IFAs should look to law graduates as a source of new recruits, according to Sifa. Speaking on board PIMS last week, Sifa development director David Seager said there are few jobs at present for law graduates and financial services firms should look at recruiting them into the IFA profession. Wait, you want to get businesses to hire law graduates who took upon themselves $100,000+ in non-dischargeable debt to fill positions of financial advisors

He said: “There are a lot of people studying law but there are very few jobs. We always have this debate in financial services about where the new blood will come from. Firms should start looking at law graduates.” [emphasis mine] O.k., let’s clarify, yes many students study law, common law, theories, unrealistic hypotheticals which garner no practical legal skills. Unless that law graduate has an MBA or you’re willing to train them on finance, you may be making an investment in these law graduates with the same risk the law graduates made with attending law school. That one business law class will not help them “hit the ground running” at your company. 

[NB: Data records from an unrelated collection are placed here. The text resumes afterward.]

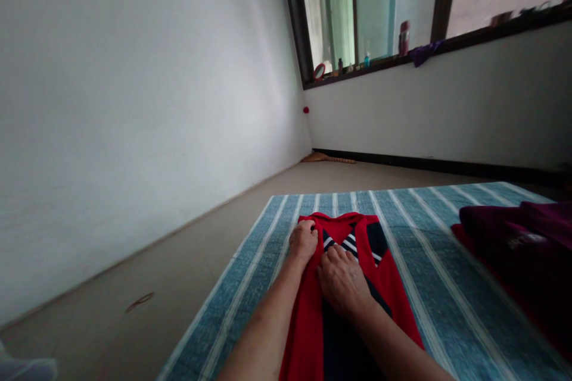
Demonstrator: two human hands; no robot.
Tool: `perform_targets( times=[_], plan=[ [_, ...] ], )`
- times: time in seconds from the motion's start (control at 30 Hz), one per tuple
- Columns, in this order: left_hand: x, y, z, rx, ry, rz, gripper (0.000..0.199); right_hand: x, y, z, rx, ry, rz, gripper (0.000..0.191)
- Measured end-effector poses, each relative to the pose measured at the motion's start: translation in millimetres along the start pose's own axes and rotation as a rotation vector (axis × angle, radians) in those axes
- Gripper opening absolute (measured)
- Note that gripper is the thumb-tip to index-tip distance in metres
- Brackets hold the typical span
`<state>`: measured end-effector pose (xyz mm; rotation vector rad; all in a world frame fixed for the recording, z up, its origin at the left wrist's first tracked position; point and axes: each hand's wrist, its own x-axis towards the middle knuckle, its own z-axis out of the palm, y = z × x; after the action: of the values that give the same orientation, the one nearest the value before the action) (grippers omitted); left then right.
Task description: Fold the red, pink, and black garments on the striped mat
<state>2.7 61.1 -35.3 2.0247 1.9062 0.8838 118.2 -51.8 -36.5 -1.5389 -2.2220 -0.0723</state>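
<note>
1 thin loop [134, 305] lies on the floor [192, 286], lower L of frame. Next, the striped cloth [241, 292] fills lower ctr to lower R. L hand [304, 239], just below ctr, is curled at the L edge of the red/navy garment [335, 336]; can't tell if it's pinching fabric. Garment's on the cloth, lower ctr, running off the bottom of frame. Risk (my guess): uneven pull btwn the hands cd skew the neck end or bunch the front; loose layers cd slip. Neck end pts to top of frame; long axis runs approx bottom-to-top. R hand [343, 281], a bit lower & right, rests palm-down w/ fingers bent on the front; can't tell if it's gripping. Far R, lower: dark purple clothing [513, 250], well apart from garment.
</note>
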Motion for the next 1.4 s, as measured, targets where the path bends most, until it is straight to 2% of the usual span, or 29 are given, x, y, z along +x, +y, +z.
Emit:
perform_targets(
  times=[0.17,0.57,0.8,0.97,1.17,1.4],
  plan=[
    [8,-2,4.1,-0.074,0.016,-0.058,0.019,1,0,-1,-0.007,-0.016,0.002,0.029],
    [25,-10,14.7,-0.196,0.014,-0.144,0.029,0,-1,-3,-0.010,-0.004,0.013,0.028],
    [31,-4,15.5,-0.242,0.022,-0.196,0.021,-1,0,-4,-0.001,-0.014,0.018,0.027],
    [35,-1,17.4,-0.270,0.046,-0.242,0.031,-1,2,-3,-0.006,-0.009,0.016,0.026],
    [31,3,14.2,-0.335,0.080,-0.292,0.034,-2,3,-5,-0.001,-0.032,0.022,0.025],
    [28,2,8.5,-0.346,0.032,-0.305,0.020,5,12,-15,0.058,-0.020,0.143,0.017]
  ],
)
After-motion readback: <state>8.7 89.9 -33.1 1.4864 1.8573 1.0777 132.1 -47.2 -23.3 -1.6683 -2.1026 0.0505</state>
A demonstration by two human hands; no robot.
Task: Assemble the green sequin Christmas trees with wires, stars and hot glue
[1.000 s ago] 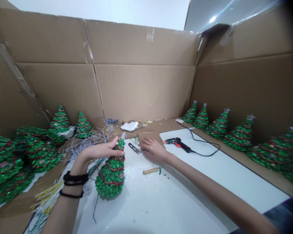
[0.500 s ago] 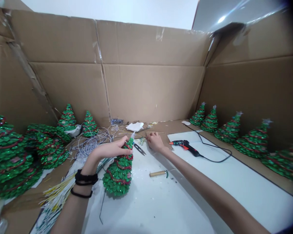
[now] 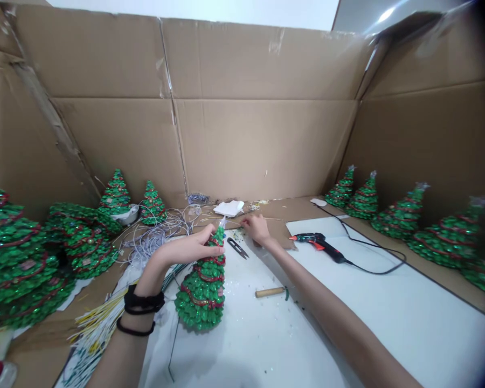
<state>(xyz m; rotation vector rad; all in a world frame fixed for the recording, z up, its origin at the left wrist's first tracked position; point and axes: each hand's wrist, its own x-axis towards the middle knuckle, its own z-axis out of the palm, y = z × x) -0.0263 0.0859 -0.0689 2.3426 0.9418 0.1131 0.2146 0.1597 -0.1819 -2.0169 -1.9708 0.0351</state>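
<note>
My left hand (image 3: 192, 249) grips a green glittery Christmas tree (image 3: 202, 302) just below its top, thumb and fingers on either side. Red garland winds around the tree, which stands upright on the white work surface with a pale star tip (image 3: 223, 221). Farther forward, my right hand (image 3: 257, 228) has its fingers pinched together over the left end of a cardboard piece (image 3: 282, 233); whatever is between the fingertips is too small to make out. Between the hands lie black thread snips (image 3: 237, 248). Closer to me rests a tool with a wooden handle (image 3: 269, 292).
A glue gun (image 3: 318, 243) with a black cord lies at right. More trees line the right (image 3: 396, 215) and left (image 3: 87, 242) sides. Tangled pale wires (image 3: 157, 237) and a bundle of yellow-and-white strips (image 3: 105, 312) sit at left. Cardboard walls (image 3: 258, 145) enclose the back and sides.
The view has shifted slightly. My right hand has moved a little left relative to the cardboard piece and snips, its fingertips now pinched. My left hand still holds the tree.
</note>
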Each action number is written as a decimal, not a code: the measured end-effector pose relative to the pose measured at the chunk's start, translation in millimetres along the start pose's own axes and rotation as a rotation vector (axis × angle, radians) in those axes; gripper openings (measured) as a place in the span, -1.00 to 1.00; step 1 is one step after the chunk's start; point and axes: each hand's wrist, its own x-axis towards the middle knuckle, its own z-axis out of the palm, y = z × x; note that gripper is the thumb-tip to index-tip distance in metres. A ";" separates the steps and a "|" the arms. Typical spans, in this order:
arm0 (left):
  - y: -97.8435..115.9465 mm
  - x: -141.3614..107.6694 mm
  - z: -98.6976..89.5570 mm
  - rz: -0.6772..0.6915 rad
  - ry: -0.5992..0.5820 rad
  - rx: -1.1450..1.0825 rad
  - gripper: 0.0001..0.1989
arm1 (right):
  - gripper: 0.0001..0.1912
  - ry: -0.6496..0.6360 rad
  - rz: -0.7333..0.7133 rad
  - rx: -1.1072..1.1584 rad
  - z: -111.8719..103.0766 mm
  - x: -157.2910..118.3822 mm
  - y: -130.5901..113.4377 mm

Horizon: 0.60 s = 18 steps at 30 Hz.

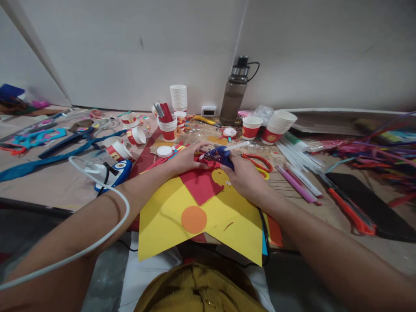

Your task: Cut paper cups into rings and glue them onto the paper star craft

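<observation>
A blue hot glue gun with a pale glue stick out of its back is gripped in my right hand, its nozzle toward my left. My left hand is closed at the fingertips on a small red piece close to that nozzle; the piece's exact form is hard to make out. Below my hands lie a red paper square, an orange paper circle and a yellow circle, on yellow paper sheets.
Scissors lie right of my right hand. Paper cups, a water bottle and glue sticks stand or lie behind. A red cutter lies at right. A white cable crosses my left forearm.
</observation>
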 end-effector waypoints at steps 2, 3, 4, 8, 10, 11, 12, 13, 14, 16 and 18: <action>0.2 0.0 0.3 0.009 0.002 0.002 -0.20 | -0.72 -0.009 -0.004 0.054 1.6 0.4 0.5; 1.0 -0.2 0.4 0.010 0.009 0.009 -0.20 | -0.70 -0.011 0.002 0.082 2.2 0.5 1.3; 2.2 -0.5 0.5 0.006 0.017 0.017 -0.21 | -0.69 -0.010 0.009 0.108 2.9 0.6 2.4; 6.4 -1.6 0.5 -0.019 0.027 0.020 -0.22 | -0.71 -0.013 0.025 0.192 3.1 1.7 8.0; 6.6 -1.7 0.2 -0.022 0.015 0.019 -0.21 | -0.71 -0.029 0.031 0.211 1.2 2.2 10.3; 6.2 -1.7 -0.1 -0.024 0.015 0.023 -0.20 | -0.71 -0.042 0.036 0.213 -0.2 2.4 11.3; 5.8 -1.7 -0.4 -0.024 0.015 0.029 -0.20 | -0.71 -0.057 0.042 0.212 -1.6 2.4 12.2; 5.4 -1.8 -0.7 -0.022 0.013 0.037 -0.19 | -0.71 -0.070 0.051 0.210 -2.8 2.4 13.0; 5.1 -2.0 -1.1 -0.017 0.009 0.046 -0.19 | -0.70 -0.077 0.061 0.211 -3.8 2.4 13.6; 5.6 -2.5 -1.7 -0.006 -0.001 0.056 -0.19 | -0.69 -0.078 0.080 0.222 -4.2 2.8 14.4; 7.2 -3.0 -2.0 0.009 -0.015 0.037 -0.20 | -0.68 -0.074 0.093 0.245 -2.4 4.1 14.7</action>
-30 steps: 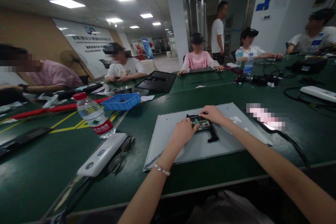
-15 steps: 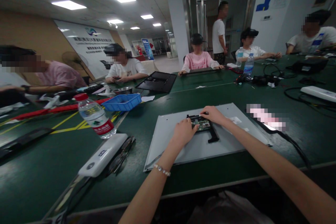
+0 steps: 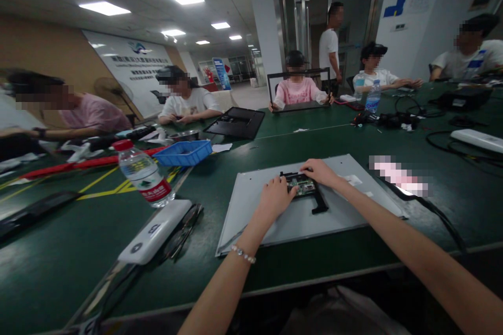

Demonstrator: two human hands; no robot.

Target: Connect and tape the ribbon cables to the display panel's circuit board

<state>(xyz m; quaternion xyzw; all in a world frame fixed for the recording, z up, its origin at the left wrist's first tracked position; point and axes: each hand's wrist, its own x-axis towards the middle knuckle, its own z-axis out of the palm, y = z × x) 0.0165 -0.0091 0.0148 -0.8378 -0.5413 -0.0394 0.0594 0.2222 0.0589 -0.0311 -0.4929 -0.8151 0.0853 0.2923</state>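
Observation:
A flat grey panel (image 3: 251, 204) lies on the green table in front of me. On it rests a black bracket (image 3: 320, 203) with a green circuit board (image 3: 302, 186) set in it. My left hand (image 3: 276, 194) is closed at the left side of the bracket, its thumb at the board's edge. My right hand (image 3: 319, 171) pinches the bracket's upper right edge with fingers pressed together. The fingers hide parts of the bracket's left side and top.
Left of the panel are a water bottle (image 3: 145, 175), a white power bank (image 3: 155, 233), glasses (image 3: 183, 233) and a blue tray (image 3: 184, 153). A phone (image 3: 398, 175) with a cable lies right. Several people sit around the table (image 3: 314, 141).
Across the table, a person in pink has raised a dark rectangular frame from lying low to upright. My hands and the bracket look almost unmoved.

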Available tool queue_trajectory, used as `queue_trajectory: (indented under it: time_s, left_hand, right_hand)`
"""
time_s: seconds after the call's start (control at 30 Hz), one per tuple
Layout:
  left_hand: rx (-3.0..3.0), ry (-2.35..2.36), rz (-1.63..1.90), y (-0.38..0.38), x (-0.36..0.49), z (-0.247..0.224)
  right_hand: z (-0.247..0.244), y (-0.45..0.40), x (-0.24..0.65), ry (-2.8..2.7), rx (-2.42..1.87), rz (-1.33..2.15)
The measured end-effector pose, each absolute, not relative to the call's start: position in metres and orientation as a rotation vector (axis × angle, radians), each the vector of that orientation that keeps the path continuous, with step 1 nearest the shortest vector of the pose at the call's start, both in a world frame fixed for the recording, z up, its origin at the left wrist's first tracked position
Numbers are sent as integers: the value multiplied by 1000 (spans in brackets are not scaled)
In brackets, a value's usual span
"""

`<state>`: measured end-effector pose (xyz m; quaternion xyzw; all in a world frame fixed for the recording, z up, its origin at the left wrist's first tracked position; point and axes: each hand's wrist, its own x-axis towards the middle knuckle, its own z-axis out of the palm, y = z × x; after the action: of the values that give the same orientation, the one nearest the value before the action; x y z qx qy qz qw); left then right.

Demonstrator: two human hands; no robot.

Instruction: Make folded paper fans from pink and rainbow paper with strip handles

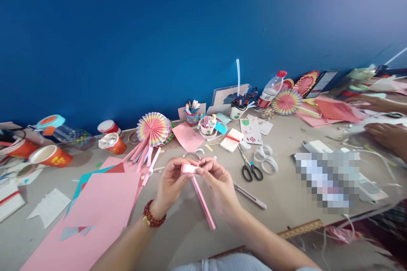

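Near the middle of the table, my left hand [173, 180] and my right hand [219, 180] are raised close together, fingers closed on a small folded pink-and-white paper piece [190, 169]. My thumbs press it from both sides. A long pink paper strip [204, 205] slants down below my hands; whether it joins the held piece is hidden. Scissors [251, 168] with black handles and a slim cutter [251, 196] lie right of my right hand. Stacked pink sheets [103, 199] are at the left, below a pleated paper rosette [152, 129].
Tape rolls [269, 164], a decorated cup [192, 116], a bottle [271, 89] and another rosette [286, 102] stand or lie toward the blue wall. Orange paper cups [54, 156] are at the left. Another person's hands [381, 133] rest at the far right.
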<state>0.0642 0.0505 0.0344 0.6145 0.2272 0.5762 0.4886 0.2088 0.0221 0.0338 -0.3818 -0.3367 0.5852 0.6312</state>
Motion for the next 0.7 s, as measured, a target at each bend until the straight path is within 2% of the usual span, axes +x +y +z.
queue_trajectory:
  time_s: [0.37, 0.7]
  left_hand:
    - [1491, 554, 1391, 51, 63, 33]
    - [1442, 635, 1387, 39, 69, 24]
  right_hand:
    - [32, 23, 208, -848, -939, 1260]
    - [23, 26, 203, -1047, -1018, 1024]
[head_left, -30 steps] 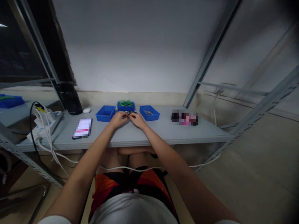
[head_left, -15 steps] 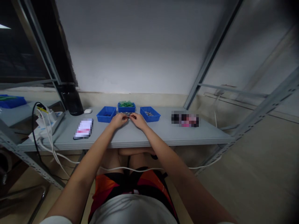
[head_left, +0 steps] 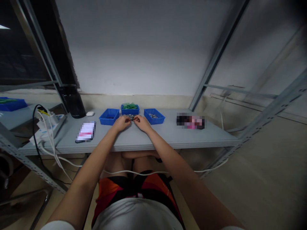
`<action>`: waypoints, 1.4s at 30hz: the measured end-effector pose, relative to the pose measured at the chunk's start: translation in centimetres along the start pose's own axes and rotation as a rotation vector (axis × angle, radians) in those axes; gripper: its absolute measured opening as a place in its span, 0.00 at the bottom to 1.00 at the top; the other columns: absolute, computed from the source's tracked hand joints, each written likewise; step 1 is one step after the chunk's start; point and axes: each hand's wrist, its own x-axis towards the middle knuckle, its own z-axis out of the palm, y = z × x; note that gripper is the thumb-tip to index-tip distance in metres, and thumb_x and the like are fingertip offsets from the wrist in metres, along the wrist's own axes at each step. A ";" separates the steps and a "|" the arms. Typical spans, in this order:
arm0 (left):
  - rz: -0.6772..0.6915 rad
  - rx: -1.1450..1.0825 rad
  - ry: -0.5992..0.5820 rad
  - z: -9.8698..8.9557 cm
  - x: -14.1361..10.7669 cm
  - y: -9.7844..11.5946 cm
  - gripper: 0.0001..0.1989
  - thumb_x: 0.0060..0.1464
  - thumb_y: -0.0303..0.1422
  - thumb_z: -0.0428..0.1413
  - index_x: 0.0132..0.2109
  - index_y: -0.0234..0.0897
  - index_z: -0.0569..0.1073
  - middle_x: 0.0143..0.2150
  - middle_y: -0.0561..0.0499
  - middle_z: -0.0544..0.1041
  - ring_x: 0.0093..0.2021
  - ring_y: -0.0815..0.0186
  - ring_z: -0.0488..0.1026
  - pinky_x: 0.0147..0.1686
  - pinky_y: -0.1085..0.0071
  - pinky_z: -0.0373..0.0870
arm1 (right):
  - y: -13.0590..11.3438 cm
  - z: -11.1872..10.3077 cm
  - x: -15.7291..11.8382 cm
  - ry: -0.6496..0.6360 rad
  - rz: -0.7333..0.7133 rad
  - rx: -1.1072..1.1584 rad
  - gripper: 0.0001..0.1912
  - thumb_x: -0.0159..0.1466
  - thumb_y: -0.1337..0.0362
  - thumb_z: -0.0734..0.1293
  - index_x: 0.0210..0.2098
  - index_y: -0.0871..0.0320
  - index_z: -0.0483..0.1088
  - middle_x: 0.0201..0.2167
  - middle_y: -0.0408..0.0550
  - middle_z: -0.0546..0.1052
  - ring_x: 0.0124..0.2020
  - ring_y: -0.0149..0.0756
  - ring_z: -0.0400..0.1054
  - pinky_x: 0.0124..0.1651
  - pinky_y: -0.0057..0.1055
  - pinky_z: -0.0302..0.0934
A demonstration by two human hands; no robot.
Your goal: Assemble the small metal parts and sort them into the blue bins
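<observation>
My left hand and my right hand are close together over the grey table, fingers curled and pinched. Whatever they hold is too small to make out. Just beyond the fingertips lies a pile of small shiny metal pieces. Behind the pile is a blue tray with green items. A second blue tray, with a few dark bits inside, is left of my hands. To their right, another blue tray contains small metal pieces.
A phone, a white case, a black bottle and a power strip with cables are on the left. A blurred-out item lies at the right. Metal shelf posts frame the table.
My two hands are nearly in the same place, with the fingertips slightly farther apart. The trays and other objects stay put.
</observation>
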 end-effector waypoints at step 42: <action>0.053 -0.039 0.144 0.5 0.3 -0.7 0.11 0.57 0.32 0.51 0.41 0.33 0.76 0.37 0.47 0.75 0.33 0.66 0.69 0.38 0.70 0.67 | -0.4 -0.2 0.3 0.052 -0.064 0.025 0.05 0.62 0.67 0.63 0.36 0.58 0.71 0.34 0.47 0.77 0.36 0.33 0.68 0.45 0.30 0.61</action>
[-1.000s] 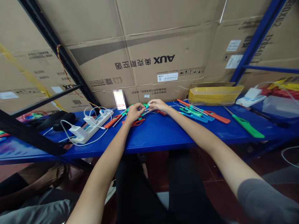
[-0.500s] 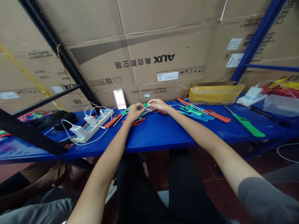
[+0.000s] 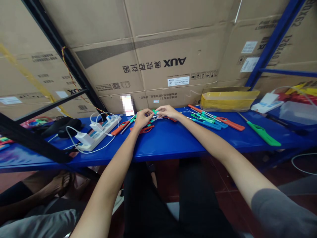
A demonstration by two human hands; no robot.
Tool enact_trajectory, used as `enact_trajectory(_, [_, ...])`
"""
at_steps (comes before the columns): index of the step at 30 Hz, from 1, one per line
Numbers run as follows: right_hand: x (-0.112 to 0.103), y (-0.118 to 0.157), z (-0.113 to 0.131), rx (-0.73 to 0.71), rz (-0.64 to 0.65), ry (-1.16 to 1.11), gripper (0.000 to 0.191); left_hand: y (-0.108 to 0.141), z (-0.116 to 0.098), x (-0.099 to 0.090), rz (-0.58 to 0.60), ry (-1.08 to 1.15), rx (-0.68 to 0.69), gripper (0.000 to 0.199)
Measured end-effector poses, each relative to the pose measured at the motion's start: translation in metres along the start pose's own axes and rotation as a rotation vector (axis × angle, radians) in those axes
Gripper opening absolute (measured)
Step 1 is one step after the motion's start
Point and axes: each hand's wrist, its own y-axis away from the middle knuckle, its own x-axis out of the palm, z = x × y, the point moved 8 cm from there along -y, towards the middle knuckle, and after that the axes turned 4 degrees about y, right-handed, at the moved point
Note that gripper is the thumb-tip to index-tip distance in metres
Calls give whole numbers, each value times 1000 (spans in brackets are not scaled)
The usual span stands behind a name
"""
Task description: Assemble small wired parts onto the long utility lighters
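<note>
My left hand [image 3: 143, 118] is closed in a pinch over the blue shelf [image 3: 170, 142], its fingertips almost meeting those of my right hand [image 3: 167, 112]. At the right fingertips, a small green plastic part [image 3: 155, 112] shows between the hands. What the left fingers pinch is too small to make out. Beneath and around the hands lie long-nosed lighters, among them an orange lighter [image 3: 146, 129] under the left wrist and another orange lighter [image 3: 121, 127] to its left. Thin metal rods and white wires are partly covered by my fingers.
On the right lie blue lighters [image 3: 210, 123], an orange lighter [image 3: 230, 123] and a green lighter [image 3: 264, 133]. A yellow-taped carton [image 3: 228, 100] stands behind them. Left are a power strip [image 3: 99, 134] with chargers and a lit phone [image 3: 128, 105]. Another person's foot [image 3: 60, 183] shows below.
Both hands stay in nearly the same place, with only slight finger movement around the green part. The view has shifted very slightly.
</note>
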Motion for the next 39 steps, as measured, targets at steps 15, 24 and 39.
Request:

Seager said it is estimated that 3,000 out of 8,900 law firms in England and Wales will go out of business by 2012 due to the rise of transactional legal services offerings from big companies such as Tesco. Wow, I can only imagine the number of solo practicioners and mid-size firms that the economy will devour in the United States, especially with top firms laying off staff and associates. 

He said the introduction of Tesco legal services will appeal to a number of consumers because they already have a client relationship with Tesco. He said that clients will be able to get the same transaction from Tesco for half the price offered by some law firms, so solicitors need to focus on building their client relationships to survive. I see, Tesco and other similar business firms would like to absorb the unemployed attorneys, increase their business production, increase their competition with law firms with the hopes of obliterating the legal industry. Makes sense. 

Seager said that IFAs can help solicitor firms to do this by moving away from a purely transactional business model. He said: “There is going to be huge consolidation in the legal sector and IFAs should be looking to make the most of that. I wouldn’t say consolidation, moreso an industry takeover. 

“IFAs are in a good position to partner up with solicitors and offer consultancy on how to change their business model so they retain more clients.”   Seager said that solicitors have 20 per cent client retention on average. 

People are either waiting for or trying to take advantage of the collapsing legal industry, but that’s the point—it is collapsing. Save yourself.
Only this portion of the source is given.